**Task goal:** Using the records below, output the stretch that opens with the line containing "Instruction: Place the" and closes with the line containing "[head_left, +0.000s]", exactly and including both lines, with nothing more.

**Exercise data:**
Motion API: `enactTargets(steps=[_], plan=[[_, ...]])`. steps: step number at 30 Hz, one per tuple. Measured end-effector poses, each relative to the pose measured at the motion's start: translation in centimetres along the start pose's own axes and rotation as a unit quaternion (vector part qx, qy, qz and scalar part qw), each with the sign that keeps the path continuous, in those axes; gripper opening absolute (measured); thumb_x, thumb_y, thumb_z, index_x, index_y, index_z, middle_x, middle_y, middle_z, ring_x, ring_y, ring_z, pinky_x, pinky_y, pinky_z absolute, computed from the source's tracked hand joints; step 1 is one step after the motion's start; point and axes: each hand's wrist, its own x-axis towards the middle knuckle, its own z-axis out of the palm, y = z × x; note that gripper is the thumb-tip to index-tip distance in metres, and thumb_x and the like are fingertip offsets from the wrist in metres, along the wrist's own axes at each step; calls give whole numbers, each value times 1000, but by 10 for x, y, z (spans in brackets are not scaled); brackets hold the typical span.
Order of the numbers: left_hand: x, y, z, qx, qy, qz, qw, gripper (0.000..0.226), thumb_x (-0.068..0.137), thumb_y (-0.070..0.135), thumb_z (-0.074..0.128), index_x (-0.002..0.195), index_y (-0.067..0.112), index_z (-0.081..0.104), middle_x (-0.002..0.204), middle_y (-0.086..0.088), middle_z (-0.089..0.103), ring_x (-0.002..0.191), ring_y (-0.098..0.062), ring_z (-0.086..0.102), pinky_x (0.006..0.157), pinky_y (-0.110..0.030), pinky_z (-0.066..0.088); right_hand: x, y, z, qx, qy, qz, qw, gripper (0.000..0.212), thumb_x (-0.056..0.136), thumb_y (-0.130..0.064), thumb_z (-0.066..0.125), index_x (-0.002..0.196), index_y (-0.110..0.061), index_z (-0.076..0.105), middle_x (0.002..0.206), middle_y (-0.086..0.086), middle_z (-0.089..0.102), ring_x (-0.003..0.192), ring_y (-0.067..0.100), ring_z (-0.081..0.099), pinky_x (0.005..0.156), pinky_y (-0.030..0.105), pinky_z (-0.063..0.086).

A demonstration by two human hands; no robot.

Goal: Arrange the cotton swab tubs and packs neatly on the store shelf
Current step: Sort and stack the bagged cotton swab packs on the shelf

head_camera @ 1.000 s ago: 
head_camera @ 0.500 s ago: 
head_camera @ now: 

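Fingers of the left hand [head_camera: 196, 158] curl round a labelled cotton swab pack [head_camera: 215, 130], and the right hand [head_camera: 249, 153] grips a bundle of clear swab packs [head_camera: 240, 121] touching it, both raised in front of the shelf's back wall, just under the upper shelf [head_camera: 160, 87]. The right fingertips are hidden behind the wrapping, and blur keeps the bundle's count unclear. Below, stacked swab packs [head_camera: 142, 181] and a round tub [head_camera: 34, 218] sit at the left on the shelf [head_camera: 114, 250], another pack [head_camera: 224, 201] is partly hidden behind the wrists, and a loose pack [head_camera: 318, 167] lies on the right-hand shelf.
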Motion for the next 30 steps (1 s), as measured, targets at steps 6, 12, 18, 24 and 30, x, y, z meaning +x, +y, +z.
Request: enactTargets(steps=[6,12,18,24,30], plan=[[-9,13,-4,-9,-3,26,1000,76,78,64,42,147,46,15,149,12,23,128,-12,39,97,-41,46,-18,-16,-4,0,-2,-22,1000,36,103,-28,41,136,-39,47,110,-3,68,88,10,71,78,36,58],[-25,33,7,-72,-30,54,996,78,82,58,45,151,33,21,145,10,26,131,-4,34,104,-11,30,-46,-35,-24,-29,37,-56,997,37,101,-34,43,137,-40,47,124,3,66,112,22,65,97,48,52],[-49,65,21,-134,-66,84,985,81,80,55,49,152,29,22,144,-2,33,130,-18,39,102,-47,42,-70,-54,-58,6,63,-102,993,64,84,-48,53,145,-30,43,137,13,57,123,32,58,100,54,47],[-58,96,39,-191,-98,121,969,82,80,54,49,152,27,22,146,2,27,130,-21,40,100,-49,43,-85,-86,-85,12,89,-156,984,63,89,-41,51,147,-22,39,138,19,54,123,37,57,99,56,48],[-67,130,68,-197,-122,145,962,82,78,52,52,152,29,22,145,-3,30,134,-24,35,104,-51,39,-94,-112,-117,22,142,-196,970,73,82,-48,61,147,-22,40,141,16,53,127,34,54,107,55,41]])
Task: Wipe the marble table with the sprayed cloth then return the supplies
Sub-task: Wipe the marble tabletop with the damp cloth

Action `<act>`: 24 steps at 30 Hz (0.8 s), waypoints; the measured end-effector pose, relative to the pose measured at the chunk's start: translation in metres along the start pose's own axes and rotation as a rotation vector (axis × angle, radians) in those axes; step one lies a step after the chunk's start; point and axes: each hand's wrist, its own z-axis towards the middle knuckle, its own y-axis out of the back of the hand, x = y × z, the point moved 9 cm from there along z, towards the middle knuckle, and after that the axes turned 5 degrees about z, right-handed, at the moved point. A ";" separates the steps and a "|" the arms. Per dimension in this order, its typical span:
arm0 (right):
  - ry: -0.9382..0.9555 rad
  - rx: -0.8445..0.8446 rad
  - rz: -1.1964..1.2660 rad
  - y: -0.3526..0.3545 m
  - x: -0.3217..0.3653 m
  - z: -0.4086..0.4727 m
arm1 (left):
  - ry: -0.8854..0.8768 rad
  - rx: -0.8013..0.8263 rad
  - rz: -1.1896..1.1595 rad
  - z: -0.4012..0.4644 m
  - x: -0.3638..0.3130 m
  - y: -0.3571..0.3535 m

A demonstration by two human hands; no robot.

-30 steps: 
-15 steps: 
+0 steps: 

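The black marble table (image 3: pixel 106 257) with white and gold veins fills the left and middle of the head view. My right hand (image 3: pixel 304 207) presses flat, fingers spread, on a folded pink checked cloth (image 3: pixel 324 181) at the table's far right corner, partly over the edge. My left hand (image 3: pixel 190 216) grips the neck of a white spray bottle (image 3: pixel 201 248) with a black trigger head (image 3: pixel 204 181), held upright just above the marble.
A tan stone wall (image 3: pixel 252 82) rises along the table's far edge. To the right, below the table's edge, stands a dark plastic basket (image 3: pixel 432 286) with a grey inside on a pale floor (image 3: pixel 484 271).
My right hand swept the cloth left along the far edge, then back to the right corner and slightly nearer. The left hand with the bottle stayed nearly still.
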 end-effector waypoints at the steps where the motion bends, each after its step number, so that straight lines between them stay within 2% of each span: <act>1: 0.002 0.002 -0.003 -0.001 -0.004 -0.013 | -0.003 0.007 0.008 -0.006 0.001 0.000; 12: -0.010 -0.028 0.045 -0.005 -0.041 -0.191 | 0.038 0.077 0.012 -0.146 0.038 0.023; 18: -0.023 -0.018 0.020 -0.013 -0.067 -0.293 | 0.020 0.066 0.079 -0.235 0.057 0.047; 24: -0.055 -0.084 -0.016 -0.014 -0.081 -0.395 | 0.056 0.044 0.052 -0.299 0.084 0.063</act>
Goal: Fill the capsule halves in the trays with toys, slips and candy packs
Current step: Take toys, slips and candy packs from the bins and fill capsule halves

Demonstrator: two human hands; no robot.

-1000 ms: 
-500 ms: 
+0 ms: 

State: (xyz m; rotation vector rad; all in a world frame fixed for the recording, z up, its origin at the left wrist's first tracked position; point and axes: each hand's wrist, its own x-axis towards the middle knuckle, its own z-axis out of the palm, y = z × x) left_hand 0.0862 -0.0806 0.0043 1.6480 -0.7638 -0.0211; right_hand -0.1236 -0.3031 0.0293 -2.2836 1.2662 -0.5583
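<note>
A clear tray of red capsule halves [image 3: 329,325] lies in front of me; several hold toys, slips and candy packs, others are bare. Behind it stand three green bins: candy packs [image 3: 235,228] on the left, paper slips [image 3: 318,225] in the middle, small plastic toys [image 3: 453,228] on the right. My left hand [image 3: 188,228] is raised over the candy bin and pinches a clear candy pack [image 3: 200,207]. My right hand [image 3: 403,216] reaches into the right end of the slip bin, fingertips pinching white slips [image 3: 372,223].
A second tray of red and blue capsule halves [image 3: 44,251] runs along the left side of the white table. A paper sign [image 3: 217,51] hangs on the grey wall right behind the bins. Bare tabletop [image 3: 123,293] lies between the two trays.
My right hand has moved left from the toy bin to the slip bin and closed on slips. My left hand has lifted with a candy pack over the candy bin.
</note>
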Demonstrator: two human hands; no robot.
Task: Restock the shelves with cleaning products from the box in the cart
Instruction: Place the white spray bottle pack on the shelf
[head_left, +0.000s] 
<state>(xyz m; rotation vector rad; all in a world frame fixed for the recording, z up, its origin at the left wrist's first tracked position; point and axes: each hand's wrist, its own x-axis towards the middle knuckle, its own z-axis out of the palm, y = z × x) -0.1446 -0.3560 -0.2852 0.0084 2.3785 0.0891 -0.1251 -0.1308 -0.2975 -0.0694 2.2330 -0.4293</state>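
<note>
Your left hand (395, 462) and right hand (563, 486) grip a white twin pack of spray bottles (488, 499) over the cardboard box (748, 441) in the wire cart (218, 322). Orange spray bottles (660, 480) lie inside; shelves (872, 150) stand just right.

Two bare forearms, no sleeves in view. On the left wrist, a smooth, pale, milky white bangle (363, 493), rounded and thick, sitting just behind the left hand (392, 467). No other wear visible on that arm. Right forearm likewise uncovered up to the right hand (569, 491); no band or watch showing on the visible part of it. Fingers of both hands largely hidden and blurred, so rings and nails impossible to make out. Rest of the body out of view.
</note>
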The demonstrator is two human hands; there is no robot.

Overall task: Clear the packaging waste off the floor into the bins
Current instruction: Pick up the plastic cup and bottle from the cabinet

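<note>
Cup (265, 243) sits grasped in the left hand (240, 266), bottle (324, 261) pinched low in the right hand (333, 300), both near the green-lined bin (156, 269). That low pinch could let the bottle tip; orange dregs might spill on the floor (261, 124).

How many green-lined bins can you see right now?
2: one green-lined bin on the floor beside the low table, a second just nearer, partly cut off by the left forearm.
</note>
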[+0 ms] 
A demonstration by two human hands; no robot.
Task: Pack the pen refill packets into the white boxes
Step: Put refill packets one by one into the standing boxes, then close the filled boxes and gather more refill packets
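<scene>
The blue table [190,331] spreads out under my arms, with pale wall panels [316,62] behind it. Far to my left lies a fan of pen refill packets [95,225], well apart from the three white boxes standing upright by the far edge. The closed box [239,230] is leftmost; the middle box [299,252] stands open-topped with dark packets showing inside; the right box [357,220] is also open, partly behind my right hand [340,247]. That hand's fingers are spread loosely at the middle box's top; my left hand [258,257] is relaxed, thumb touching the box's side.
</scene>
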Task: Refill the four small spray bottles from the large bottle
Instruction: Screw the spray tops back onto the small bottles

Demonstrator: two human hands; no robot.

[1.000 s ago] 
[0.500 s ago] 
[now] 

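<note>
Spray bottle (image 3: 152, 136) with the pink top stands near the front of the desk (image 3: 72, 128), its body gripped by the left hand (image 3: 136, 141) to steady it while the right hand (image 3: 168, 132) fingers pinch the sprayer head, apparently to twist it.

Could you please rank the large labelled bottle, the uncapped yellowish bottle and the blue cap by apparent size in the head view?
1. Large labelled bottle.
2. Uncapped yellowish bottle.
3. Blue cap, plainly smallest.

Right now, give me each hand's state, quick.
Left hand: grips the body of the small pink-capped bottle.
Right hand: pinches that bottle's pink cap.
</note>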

**Response to this task:**
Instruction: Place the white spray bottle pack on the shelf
[head_left, +0.000s] 

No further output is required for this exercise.